Storing your data in the cloud: doing it right
An Introduction to Optimal Cloud Storage - Object Storage
Hello, everyone! I'm Roy Wasserman, a Senior Principal Software Engineer at Red Act. I've spent many years developing software, particularly focusing on storage systems. Today, I want to introduce you to one type of storage that has transformed the cloud era: object storage.
What is Object Storage?
Object storage, unlike block storage or file system storage, is a new kind of storage that can handle Zetta scale data, data at approximately 1300 Exabytes. It's incredibly scalable and cost-effective. In an object storage system, data is stored in a flat namespace. Within this system, objects are contained in buckets and are referenced by their name. Unlike file system storage where directories can house other directories, a bucket cannot contain another bucket.
Here are the key features of object storage:
- Flat Namespace: This means it is easier to manage the storage and also reduces the cost.
- Immutable: Objects cannot change or be updated. One can overwrite the whole object or read any part of it but cannot update a part of the object.
- Rich Metadata: This allows users to store their metadata on objects. It can be beneficial for analytics and object search.
Object Storage and The Cloud
Object storage, extremely popular in the cloud era, took off with the introduction of AWS’s S3, simple storage service. With S3, all access to storage and management is done through APIs using HTTP requests, making remote server access much easier.
Examples of object storage can be seen in:
- AWS S3
- Google Cloud Storage
- RedHat Ceph
- Digital Ocean (uses Ceph for their cloud services)
Application of Object Storage - Photo and Document Storage
Photo Storage: Object storage is an optimal solution for storing large, immutable objects such as photos or videos. For large objects, object storage offers a multipart upload feature where the object is divided into separate parts and uploaded separately, cutting down upload time.
Document Storage: Despite documents being more mutable, they can be a good fit for object storage. One significant advantage is the ability to keep versions of a document. This feature allows a user to go back to any previous version of a document and even revert changes.

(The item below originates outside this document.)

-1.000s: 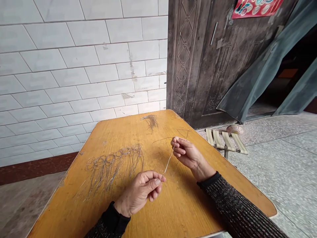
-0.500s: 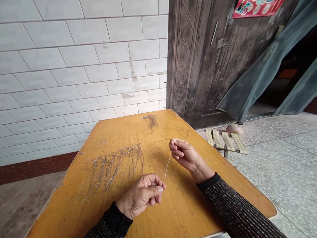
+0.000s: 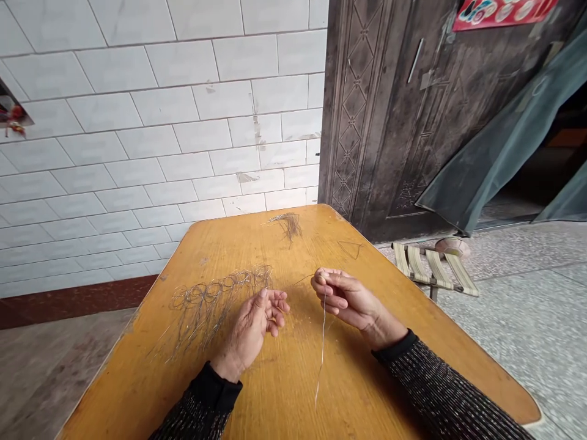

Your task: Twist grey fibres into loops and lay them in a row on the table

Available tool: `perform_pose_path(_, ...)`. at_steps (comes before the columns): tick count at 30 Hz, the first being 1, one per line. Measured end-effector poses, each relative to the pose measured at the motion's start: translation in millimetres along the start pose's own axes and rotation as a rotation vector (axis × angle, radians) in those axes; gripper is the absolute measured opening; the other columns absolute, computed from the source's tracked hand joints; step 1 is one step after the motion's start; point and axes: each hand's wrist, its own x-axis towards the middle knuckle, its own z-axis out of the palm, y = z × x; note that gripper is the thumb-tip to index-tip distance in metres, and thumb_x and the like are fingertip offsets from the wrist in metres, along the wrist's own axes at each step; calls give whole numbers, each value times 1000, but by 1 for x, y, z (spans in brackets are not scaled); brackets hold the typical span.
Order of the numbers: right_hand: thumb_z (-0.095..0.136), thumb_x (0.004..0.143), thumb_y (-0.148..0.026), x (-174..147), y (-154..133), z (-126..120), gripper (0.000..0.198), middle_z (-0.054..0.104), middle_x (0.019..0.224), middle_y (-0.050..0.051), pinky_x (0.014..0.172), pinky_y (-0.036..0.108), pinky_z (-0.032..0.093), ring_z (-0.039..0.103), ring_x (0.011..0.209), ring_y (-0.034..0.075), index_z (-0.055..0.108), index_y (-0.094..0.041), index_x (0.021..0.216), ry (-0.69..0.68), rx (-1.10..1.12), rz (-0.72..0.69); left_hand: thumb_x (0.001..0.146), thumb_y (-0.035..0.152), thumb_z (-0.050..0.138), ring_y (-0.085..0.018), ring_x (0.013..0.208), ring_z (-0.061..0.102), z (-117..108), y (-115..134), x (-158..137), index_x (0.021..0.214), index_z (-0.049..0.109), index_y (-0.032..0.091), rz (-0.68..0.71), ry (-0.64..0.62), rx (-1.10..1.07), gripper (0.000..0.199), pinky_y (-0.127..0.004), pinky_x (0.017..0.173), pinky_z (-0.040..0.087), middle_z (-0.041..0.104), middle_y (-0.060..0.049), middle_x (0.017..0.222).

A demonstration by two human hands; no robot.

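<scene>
Between the thumb and fingertips of my right hand (image 3: 346, 299) a thin wire (image 3: 323, 345) is pinched. One end hangs down toward the table, and a darker length sticks out to the left of the fingers. My left hand (image 3: 257, 324) holds nothing; its fingers are apart and slightly curled, just right of a row of looped wires (image 3: 213, 293). Those wires lie on the wooden table (image 3: 284, 391) with their round loops at the far side and their tails toward me.
A bundle of thin wires (image 3: 290, 225) lies near the table's far end. To its right is a bent wire triangle (image 3: 351, 249). A strap-topped folding stool (image 3: 433, 269) stands beyond the right edge. White tiled wall (image 3: 183, 122) and a dark door (image 3: 380, 122) rise behind.
My left hand has let go of the wire's lower end and moved left and away from me. The wire now hangs from my right hand. The view has turned slightly left.
</scene>
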Motion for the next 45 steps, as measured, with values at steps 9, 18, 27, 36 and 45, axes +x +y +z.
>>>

Life Cycle Management and Data Security
Lifecycle strategy is a very efficient feature of object storage. It enables automatic expiry of data or its movement to a different storage type as per set criteria. Policies can be defined to delete old versions or failed multipart uploads, freeing up space.
When it comes to data security, there are critical measures to consider:
- Transport Layer Encryption: Always use HTTPS to secure the transport of your data over networks.
- Data at Rest Encryption: Encrypt data when it lands at the storage. You can also employ client-side encryption for maximum privacy.
- Access Control: Incorporate access control for bucket and object access rights, and avoid public buckets.
In conclusion, object storage is a scalable, cost-effective storage system perfect for the cloud era. To fully leverage it, you should make good use of its unique features and always take steps to maintain data safety and privacy.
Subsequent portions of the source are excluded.